PROBLEM STATEMENT —
Once you reach the line that holds "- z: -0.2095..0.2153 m" in the listing below, output it and every line after it through the line that holds "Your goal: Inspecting", word for word.

===== SUPPLIED DATA

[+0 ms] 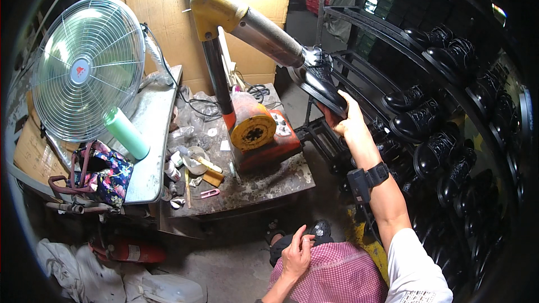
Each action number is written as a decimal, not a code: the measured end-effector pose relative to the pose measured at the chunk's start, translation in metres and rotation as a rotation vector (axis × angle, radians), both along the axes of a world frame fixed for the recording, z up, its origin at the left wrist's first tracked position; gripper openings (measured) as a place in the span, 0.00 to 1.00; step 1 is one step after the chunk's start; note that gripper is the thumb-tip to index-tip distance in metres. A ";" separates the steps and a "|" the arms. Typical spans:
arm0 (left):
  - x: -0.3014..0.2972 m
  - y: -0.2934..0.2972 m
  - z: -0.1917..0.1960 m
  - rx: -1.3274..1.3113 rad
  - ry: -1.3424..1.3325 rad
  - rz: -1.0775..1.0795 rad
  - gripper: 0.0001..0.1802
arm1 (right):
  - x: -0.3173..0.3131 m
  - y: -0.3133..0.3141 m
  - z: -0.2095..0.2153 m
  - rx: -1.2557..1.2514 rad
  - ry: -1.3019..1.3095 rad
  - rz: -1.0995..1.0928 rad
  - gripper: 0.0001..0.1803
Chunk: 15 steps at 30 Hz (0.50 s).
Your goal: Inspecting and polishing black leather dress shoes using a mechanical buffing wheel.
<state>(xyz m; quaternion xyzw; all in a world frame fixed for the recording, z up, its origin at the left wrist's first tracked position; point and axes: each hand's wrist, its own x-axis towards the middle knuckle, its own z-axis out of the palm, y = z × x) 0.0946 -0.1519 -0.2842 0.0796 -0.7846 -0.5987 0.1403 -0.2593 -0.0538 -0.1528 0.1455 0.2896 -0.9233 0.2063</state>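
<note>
From the head camera I can barely separate the black shoes on the dark rack [449, 95] at right; their shapes merge into shadow, and the rim of the view is black. My right hand [349, 120] is raised, fingers wrapped under the black shoe [321, 85] mounted on the machine's metal arm [264, 33] above the tabletop [264, 182]. My left hand [296, 255] rests loosely curled on a pink checked cloth [337, 275] in my lap.

The glossy black leather shoe [321, 85] sits on a grey metal arm with a yellow elbow joint [216, 11]. The machine base [259, 134] is orange-red with a yellow round disc. The bottle [127, 133] is mint green, the fabric bag [106, 173] has a colourful floral pattern, and the cloth on the lap [337, 275] is pink-and-white checked.
</note>
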 end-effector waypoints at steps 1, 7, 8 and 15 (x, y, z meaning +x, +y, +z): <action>0.000 0.000 0.000 -0.001 0.001 0.000 0.18 | 0.000 -0.002 0.002 -0.008 0.006 0.016 0.24; 0.001 -0.001 0.000 0.001 0.004 0.006 0.18 | -0.002 -0.010 0.005 -0.032 -0.019 0.075 0.23; 0.001 -0.001 0.001 0.003 0.009 0.007 0.18 | 0.000 -0.009 0.001 -0.031 0.007 0.090 0.23; 0.003 -0.004 0.000 0.019 -0.027 0.019 0.18 | 0.061 0.045 -0.059 0.054 -0.024 0.033 0.19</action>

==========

EXERCISE OUTPUT —
  - z: -0.2095..0.2153 m
  - rx: -1.2557..1.2514 rad
  - ry: -1.3019..1.3095 rad
  - rz: -1.0995..1.0928 rad
  - gripper: 0.0001..0.1803
Chunk: 15 steps at 30 Hz (0.50 s).
Your goal: Inspecting and polishing black leather dress shoes using a mechanical buffing wheel.

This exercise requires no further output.